The Postcard
A postcard that was published by G. W. Beardsell of Kinross. The card was posted using a ½d. stamp on Thursday the 6th. September 1917. It was sent to:
Mrs. H. Newby,
Towngreen,
Wymondham,
Norfolk
The message on the divided back of the card was as follows:
"6/9/17.
Private Woods received
letters sent. He is very
pleased to have news, &
is grateful for all news.
He is getting on very well
and out every day now.
Please write to him again."
A Very Short Tenure
So what else happened on the day that the card was posted?
Well, on the 6th. September 1917, Vice-Admiral Sir Rosslyn Wemyss (pronounced "Weems") was appointed Deputy First Sea Lord for the British Admiralty.
However he was relieved of his position after only 21 days on the 27th. September by Vice-Admiral Herbert L. Heath.
Wemyss was the senior British representative at the signing of the Armistice that ended active hostilities in the Great War. It was Wemyss who made the decision, much to the anger of British Prime Minister David Lloyd George, to have the ceasefire to come into effect at 11.00 a.m.
Lloyd George wanted it to take place at 2.30 p.m. so that he could make the dramatic announcement in the House of Commons.
Wemyss however realised that 11 a.m on the 11th. day of the 11th. month had a strong, poetic quality about it; besides, by 2.30 p.m. more soldiers would have been unnecessarily killed.
After the war Rosslyn lived in Cannes where he died in his garden on the 24th. May 1933. He was buried at Wemyss Castle, his ancestral home on the Fife coast in Scotland.
The National Eisteddfod of Wales
Also on that day, at the National Eisteddfod of Wales, held in Birkenhead, England, the Chairing of the Bard ceremony ended dramatically with the honorary chair being draped in black to signify that the winner, Hedd Wyn, had died a month earlier in battle.
Hedd Wyn, who was born Ellis Humphrey Evans on the 13th. January 1887, was a Welsh-language poet who was killed on the first day of the Battle of Passchendaele. He was 30 years of age when he died.
Hedd Wyn was fatally wounded within the first few hours of the start of the Third Battle of Ypres on the 31st. July, 1917. He fell during the Battle of Pilckem Ridge which had begun at 3:50 a.m. with a heavy bombardment of the German lines (this was the opening attack in what became known as Battle of Passchendaele).
However, the troops' advance was hampered by incoming artillery and machine gun fire, and by heavy rain turning the battlefield into a swamp.
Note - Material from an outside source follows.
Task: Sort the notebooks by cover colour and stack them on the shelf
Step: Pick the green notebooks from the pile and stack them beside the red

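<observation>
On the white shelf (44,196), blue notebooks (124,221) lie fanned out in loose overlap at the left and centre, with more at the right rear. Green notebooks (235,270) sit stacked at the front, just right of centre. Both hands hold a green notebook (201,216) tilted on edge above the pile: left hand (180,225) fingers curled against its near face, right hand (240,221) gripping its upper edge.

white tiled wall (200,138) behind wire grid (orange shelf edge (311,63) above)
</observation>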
Hedd Wyn, as part of the 1st. London Welsh, was advancing towards a German strongpoint – created within the ruins of the Belgian hamlet of Hagebos ("Iron Cross") – when he was hit.
In an interview conducted in 1975, Simon Jones, a veteran of the Royal Welsh Fusiliers, recalled:
"We started over the Canal Bank at Ypres, and
he was killed half way across Pilckem. I've heard
many say that they were with Hedd Wyn and this
and that, well I was with him.
I saw him fall, and I can say that it was a nosecap
shell in his stomach that killed him. You could tell
that... He was going in front of me, and I saw him
fall on his knees and grab two fistfuls of dirt...
He was dying, of course... There were stretcher
bearers coming up behind us, you see. There was
nothing – well, you'd be breaking the rules if you
went to help someone who was injured when you
were in an attack."
Soon after being wounded, Hedd Wyn was carried to a first-aid post. Still conscious, he asked the doctor "Do you think I will live?" though it was clear that he had little chance of surviving; he died at about 11:00 a.m.
Among the fatalities that day was the Irish war poet, Francis Ledwidge, who was "blown to bits" while drinking tea in a shell hole.
Hedd Wyn was laid to rest at Artillery Wood Cemetery, near Boezinge. His headstone was given the additional words Y Prifardd Hedd Wyn (English: "The Chief Bard, Hedd Wyn").
Philipp von Boeselager
The 6th. September 1917 also marked the birth, in Burg Heimerzheim, Germany, of the German army officer Philipp von Boeselager.
Phillipp, who was a member of the 20th. July plot to assassinate Adolf Hitler, died in 2008.